There are a lot of style manuals out there. Some, like Strunk and White, have only limited usefulness (and if you don’t believe me, check out their entry on flammable, which, trust me, ceased to be accurate somewhere around 1960). Some, like the AP Style Guide, are useful in particular circumstances, in this case if you’re writing for a newspaper. But the Chicago is one of those books that’s in a class by itself—it covers everything. Want to know how to deal with transliterated Arabic? The Chicago will tell you. Want to know if you should capitalize centuries? The Chicago knows. Have a copyright question? There’s a chapter on it. This, of course, makes the Chicago invaluable as a reference. So what makes it a bitch and a half? Try finding the answer to any question that isn’t exactly straightforward and you’ll find out.
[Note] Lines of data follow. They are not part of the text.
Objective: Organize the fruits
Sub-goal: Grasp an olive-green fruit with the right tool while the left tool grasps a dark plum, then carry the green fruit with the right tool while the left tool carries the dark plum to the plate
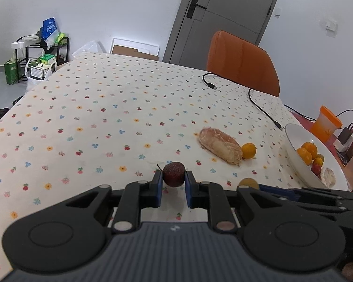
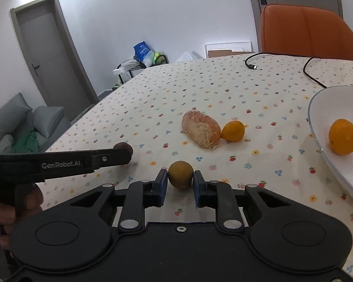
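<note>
I have my left gripper [image 1: 174, 183] clamped on a dark red, speckled fruit [image 1: 173, 174] with a thin stem, and my right gripper [image 2: 180, 183] clamped on a dull yellow-green round fruit [image 2: 180, 174]; both fruits sit low against the flowered cloth of the desk [image 1: 106, 117], on the side of the white bowl [image 1: 298, 164] nearest the two loose pieces, and I judge neither is lifted clear yet. The job looks roughly half done. In the bowl I count three orange citrus fruits [image 1: 307, 151], one small red fruit [image 1: 315, 169] and one pale netted piece [image 1: 328, 176], though its far side is cut off and may hide more. Still out on the cloth, between my grippers and the bowl, lie one large peeled citrus segment [image 1: 220, 149], covered in white pith, and one small orange fruit [image 1: 248, 150] touching its end. So four pieces are left to bring in: the two I am holding and those two. The bowl sits at the desk's edge on my right side, near my right gripper, so the yellow-green fruit should go in first by my reckoning. One black cable [image 1: 258, 101] trails across the cloth beyond the bowl, and one orange chair [image 1: 242, 63] stands behind the desk.
</note>
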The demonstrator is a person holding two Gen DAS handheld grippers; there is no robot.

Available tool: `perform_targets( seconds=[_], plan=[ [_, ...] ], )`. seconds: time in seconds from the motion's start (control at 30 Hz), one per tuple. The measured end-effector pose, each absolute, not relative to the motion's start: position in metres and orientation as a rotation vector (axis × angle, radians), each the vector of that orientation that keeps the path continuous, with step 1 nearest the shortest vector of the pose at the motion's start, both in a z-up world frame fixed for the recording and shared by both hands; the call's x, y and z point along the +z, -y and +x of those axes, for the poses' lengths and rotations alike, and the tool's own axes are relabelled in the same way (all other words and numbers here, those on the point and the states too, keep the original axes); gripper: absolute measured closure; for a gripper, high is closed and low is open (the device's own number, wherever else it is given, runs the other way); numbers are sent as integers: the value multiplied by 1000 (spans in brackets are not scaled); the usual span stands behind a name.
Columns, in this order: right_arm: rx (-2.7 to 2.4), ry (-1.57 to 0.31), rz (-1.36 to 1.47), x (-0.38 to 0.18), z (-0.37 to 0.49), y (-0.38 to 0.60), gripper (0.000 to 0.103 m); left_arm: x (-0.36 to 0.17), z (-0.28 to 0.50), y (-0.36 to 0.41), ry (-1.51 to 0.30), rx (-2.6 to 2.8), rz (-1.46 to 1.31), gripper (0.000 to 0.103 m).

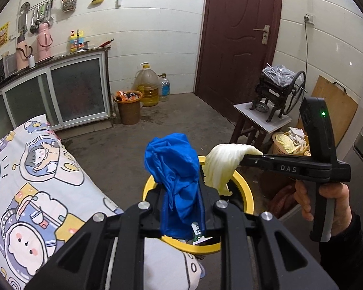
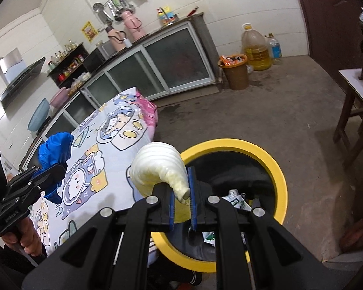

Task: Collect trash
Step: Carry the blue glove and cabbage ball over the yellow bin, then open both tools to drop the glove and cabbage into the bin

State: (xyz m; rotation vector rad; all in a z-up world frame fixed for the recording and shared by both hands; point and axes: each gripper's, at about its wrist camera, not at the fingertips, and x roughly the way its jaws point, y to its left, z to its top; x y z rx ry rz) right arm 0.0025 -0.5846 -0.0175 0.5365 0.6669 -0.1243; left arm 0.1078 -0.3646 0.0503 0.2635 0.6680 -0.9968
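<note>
My left gripper (image 1: 181, 207) is shut on a crumpled blue plastic bag (image 1: 174, 166) and holds it above the yellow-rimmed trash bin (image 1: 246, 191). My right gripper (image 2: 181, 205) is shut on a pale cabbage leaf (image 2: 157, 166) and holds it over the bin's left rim (image 2: 278, 169). In the left wrist view the right gripper (image 1: 251, 155) comes in from the right with the leaf (image 1: 222, 166) hanging over the bin. In the right wrist view the left gripper (image 2: 48, 171) with the blue bag (image 2: 53, 149) is at the left, over the table. Cartons lie inside the bin (image 2: 237, 200).
A table with a cartoon-print cloth (image 1: 36, 181) stands left of the bin. A brown bucket (image 1: 128, 108) with wrappers and an oil jug (image 1: 146, 84) stand by the cabinet. A stool with a hand-crank machine (image 1: 275, 91) and a basket of scraps (image 1: 290, 142) stand at the right.
</note>
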Motion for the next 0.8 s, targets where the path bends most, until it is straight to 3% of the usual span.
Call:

Suppose you’re trying to figure out how to punctuate the following sentence: Her brother Harry was the chief of police in the town. Should Harry be set off with commas or not? Actually, it depends. If the heroine has more than one brother, then no commas are necessary because the name defines which brother is being spoken of (it’s a restrictive phrase). But if Harry is her only brother, the name would be set off with commas because brother and Harry are identical, and hence Harry is a nonrestrictive phrase (an appositive). The Chicago covers this in two different sections, but only if you happen to know the terms appositive or restrictive phrase. If you don’t, good luck in finding the rule.
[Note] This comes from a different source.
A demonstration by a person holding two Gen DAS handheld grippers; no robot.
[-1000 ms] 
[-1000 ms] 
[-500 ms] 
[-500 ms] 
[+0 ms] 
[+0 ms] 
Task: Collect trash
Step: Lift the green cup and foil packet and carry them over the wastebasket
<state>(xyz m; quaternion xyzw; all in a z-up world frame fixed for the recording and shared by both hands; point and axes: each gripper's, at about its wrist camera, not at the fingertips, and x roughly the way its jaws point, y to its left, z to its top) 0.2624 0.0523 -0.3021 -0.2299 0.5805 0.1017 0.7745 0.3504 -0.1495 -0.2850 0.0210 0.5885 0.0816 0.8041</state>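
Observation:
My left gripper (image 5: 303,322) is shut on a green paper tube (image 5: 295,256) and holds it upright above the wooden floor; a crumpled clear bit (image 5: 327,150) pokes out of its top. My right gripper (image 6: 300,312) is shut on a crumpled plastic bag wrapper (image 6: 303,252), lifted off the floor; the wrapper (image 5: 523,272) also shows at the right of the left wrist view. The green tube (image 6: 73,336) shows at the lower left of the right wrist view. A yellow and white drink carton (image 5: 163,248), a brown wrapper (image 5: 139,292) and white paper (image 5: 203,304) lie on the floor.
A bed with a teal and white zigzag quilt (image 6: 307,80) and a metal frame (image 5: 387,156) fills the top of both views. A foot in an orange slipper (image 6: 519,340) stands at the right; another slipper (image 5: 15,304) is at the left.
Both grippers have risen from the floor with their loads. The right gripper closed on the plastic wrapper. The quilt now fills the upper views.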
To truly use the Chicago, you have to know the terminology used in grammar. If you’re a former English major like me, you might be able to do this (although you also might not—I actually learned a lot of this stuff from the Chicago itself since I was a lit major). If you majored in something else, you may find yourself up the creek. And that leads to the Chicago’s ultimate Catch-22: if you already know the terminology, you probably don’t need to look up the rule. If you know what restrictive and nonrestrictive refer to, chances are you also know how to punctuate them. It’s only the people who don’t know the terminology (and thus don’t know where to look for help) who need to find the information.

Ultimately, this isn’t the most frustrating thing about the Chicago. The real problem is that it’s so inclusive that you always suspect that the answer to your question must be inside somewhere, but you may spend a lot of time trying to find exactly where. And with very technical things like capitalization, you may well find that no specific rule covers the exact situation you’re trying to find. (I should also admit in passing that their usage section is fairly useless, but that’s true for a lot of usage guides.)

Still, I’d advise every writer to have a copy of the Chicago  on hand. Yeah, you can go to Google and try to find answers, but you may find a lot of different answers to the same question. If you stick with the Chicago, at least you’ll always be consistent.  Of course, you’ll also be frustrated and sometimes a little brain dead, but as we copyeditors can tell you, that’s par for the course. And you’ll always know the answer is in there. Somewhere.